Geithner told Congress that he has never been a regulator. (see here) That is a quite honest assessment of his job performance, although it is completely inaccurate as a description of his duties as President of the NYFed. Apparently, Geithner has never met an accounting gimmick that he does not like, if it appears to improve the reported finances of a Wall Street firm. We will leave to the side his own checkered past as a taxpayer, although one might question the wisdom of appointing someone who is apparently insufficiently skilled to file accurate tax returns to a position as our nation’s chief tax collector. What is far more troubling is that he now heads the Treaury—which means that he is not only responsible for managing two regulatory units (the FDIC and OCC), but also that he has got hold of the government’s purse strings. How many more billions or trillions will he commit to a futile effort to help Wall Street avoid its losses?
Geithner has denied that he played any direct role in the AIG bail-out—a somewhat implausible claim given that he was the President of the NYFed and given that this was a monumental and unprecedented action to funnel government funds to AIG’s counterparties.
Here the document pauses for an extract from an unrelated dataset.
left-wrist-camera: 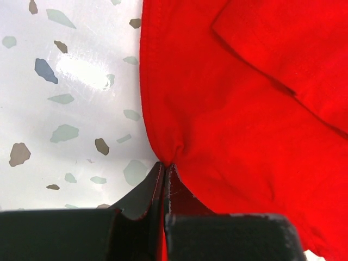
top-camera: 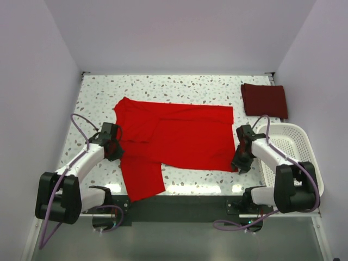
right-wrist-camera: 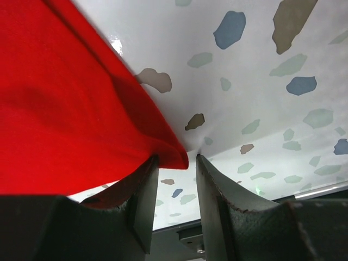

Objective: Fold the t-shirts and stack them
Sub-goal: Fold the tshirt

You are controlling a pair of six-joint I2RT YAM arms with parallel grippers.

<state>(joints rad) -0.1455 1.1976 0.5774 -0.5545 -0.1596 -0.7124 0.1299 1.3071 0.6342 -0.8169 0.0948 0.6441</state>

He may try to deny involvement in the Lehman deals. (Again, this is implausible. Lehman executives claimed they “gave full and complete financial information to government agencies”, and that the government never raised significant objections or directed that Lehman take any corrective action. In fairness, the SEC also overlooked any problems at Lehman. (see here) But here is what is so astounding about the gimmicks: Lehman used “Repo 105″ to temporarily move liabilities off its balance sheet—essentially pretending to sell them although it promised to immediately buy them back. The abuse was so flagrant that no US law firm would sign off on the practice, fearing that creditors and stockholders would have grounds for lawsuits on the basis that this caused a “material misrepresentation” of Lehman’s financial statements. (see here) The court-appointed examiner hired to look into the failure of Lehman found “materially misleading” accounting and “actionable balance sheet manipulation.” (here) But just as Arthur Andersen had signed off on Enron’s scams, Ernst & Young found no problem with Lehman. (here)
In short, this was an Enron-style, go directly to jail and do not pass go, sort of fraud. Lehman’s had been using this trick since 2001. (here) It looked fine to Timmy’s Fed, which extended loans allowing Lehman to flip bad assets onto the Fed’s balance sheet to keep the fraud going.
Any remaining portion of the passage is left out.